Items from a data source:
——————

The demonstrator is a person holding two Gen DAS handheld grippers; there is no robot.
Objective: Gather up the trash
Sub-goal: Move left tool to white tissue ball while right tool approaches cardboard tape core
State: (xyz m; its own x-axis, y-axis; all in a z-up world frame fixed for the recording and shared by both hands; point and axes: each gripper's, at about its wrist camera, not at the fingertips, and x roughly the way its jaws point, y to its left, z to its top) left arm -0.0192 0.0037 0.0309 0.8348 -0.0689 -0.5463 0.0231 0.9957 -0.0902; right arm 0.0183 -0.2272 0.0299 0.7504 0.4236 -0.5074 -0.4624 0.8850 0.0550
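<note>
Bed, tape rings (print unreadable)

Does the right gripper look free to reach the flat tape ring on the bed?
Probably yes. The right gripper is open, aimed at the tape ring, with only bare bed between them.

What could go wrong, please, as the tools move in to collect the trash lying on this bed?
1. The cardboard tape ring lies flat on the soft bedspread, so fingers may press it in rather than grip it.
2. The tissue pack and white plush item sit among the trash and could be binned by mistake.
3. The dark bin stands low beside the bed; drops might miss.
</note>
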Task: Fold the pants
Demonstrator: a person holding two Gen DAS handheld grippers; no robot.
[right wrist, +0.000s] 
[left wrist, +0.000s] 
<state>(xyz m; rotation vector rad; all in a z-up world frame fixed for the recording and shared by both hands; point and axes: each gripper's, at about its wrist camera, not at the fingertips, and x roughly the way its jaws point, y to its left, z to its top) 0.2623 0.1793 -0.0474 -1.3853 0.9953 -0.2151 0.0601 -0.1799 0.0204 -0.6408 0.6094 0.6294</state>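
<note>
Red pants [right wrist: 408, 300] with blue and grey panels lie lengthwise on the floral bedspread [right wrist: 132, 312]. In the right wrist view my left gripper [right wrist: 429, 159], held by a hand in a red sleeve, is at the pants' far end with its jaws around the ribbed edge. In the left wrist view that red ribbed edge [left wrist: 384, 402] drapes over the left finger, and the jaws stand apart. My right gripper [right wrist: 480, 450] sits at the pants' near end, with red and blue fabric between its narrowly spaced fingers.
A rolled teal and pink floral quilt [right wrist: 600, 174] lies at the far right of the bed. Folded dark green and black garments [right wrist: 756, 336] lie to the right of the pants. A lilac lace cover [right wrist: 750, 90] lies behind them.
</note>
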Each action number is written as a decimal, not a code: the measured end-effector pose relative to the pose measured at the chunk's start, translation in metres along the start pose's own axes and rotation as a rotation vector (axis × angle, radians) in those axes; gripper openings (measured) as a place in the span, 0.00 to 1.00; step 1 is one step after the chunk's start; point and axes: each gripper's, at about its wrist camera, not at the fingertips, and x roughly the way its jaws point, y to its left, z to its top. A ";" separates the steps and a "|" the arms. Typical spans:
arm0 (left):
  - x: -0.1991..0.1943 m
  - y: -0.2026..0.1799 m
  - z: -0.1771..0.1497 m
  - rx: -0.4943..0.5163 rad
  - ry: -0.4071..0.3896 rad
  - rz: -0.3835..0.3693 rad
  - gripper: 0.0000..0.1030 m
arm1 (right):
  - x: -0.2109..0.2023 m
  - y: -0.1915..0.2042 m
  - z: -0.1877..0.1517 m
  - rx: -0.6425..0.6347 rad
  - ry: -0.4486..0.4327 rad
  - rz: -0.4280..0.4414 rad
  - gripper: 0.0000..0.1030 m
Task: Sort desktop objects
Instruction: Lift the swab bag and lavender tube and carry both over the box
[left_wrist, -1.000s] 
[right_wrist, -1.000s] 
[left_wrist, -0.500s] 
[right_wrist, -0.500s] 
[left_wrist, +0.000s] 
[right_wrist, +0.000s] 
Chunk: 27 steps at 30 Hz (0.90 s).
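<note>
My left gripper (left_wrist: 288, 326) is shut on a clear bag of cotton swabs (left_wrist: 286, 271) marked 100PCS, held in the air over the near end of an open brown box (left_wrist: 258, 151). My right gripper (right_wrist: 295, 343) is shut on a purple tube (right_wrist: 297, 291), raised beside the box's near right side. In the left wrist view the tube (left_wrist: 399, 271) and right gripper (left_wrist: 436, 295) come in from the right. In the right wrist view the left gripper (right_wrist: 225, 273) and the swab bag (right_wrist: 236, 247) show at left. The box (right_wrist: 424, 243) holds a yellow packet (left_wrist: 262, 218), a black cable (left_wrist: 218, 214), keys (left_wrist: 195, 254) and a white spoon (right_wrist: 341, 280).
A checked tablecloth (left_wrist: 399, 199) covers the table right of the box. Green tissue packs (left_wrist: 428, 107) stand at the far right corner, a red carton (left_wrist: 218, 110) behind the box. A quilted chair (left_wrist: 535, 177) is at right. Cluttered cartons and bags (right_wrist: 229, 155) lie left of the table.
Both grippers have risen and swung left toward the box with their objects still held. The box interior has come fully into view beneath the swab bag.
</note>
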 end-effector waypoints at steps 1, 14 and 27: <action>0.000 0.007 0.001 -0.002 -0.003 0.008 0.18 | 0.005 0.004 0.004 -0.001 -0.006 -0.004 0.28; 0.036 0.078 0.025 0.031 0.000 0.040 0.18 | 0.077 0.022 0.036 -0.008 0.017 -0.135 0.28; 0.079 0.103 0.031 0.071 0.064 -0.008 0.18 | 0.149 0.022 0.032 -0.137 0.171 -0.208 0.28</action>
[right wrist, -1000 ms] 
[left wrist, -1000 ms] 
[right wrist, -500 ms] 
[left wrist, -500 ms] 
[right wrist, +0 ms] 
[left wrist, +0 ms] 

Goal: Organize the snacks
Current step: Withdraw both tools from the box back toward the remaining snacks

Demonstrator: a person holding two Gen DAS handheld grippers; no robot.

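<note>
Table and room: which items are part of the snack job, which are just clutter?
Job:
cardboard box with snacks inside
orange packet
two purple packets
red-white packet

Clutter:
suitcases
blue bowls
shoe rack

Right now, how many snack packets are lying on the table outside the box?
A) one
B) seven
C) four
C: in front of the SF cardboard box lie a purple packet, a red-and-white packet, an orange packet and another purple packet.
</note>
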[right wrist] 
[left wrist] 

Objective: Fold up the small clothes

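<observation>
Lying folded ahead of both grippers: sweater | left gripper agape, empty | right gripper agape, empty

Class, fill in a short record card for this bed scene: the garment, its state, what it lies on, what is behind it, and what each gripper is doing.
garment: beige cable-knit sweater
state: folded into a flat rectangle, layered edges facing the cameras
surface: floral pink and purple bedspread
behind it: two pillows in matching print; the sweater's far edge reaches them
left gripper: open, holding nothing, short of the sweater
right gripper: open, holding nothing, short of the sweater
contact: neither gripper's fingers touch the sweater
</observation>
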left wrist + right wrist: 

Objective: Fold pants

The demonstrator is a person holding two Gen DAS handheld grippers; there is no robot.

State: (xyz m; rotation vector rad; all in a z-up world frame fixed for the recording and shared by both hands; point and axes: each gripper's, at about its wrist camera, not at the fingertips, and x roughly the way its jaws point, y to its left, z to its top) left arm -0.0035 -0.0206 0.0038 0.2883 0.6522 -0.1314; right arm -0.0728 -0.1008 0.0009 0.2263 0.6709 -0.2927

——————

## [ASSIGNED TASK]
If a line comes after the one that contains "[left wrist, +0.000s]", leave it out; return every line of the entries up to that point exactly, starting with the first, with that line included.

## [YOUR RESPONSE]
The demonstrator is a person holding two Gen DAS handheld grippers; there is no robot.
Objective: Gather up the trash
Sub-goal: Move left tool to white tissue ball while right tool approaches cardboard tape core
State: (xyz m; its own x-axis, y-axis; all in a z-up world frame fixed for the recording and shared by both hands; point and axes: each gripper's, at about its wrist camera, not at the fingertips, and x roughly the way its jaws point, y to its left, z to its top) left arm -0.0192 0.0037 0.0309 0.8348 -0.0689 -0.5463 0.0231 0.9957 -0.0902; right arm 0.0183 -0.2272 0.0299 0.7504 0.4236 -0.5074 -0.4624 0.8850 0.0550
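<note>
Bed, tape rings (print unreadable)

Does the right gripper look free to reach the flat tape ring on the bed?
Probably yes. The right gripper is open, aimed at the tape ring, with only bare bed between them.

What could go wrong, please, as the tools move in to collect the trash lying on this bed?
1. The cardboard tape ring lies flat on the soft bedspread, so fingers may press it in rather than grip it.
2. The tissue pack and white plush item sit among the trash and could be binned by mistake.
3. The dark bin stands low beside the bed; drops might miss.
</note>
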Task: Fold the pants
Demonstrator: a person holding two Gen DAS handheld grippers; no robot.
[right wrist, +0.000s] 
[left wrist, +0.000s] 

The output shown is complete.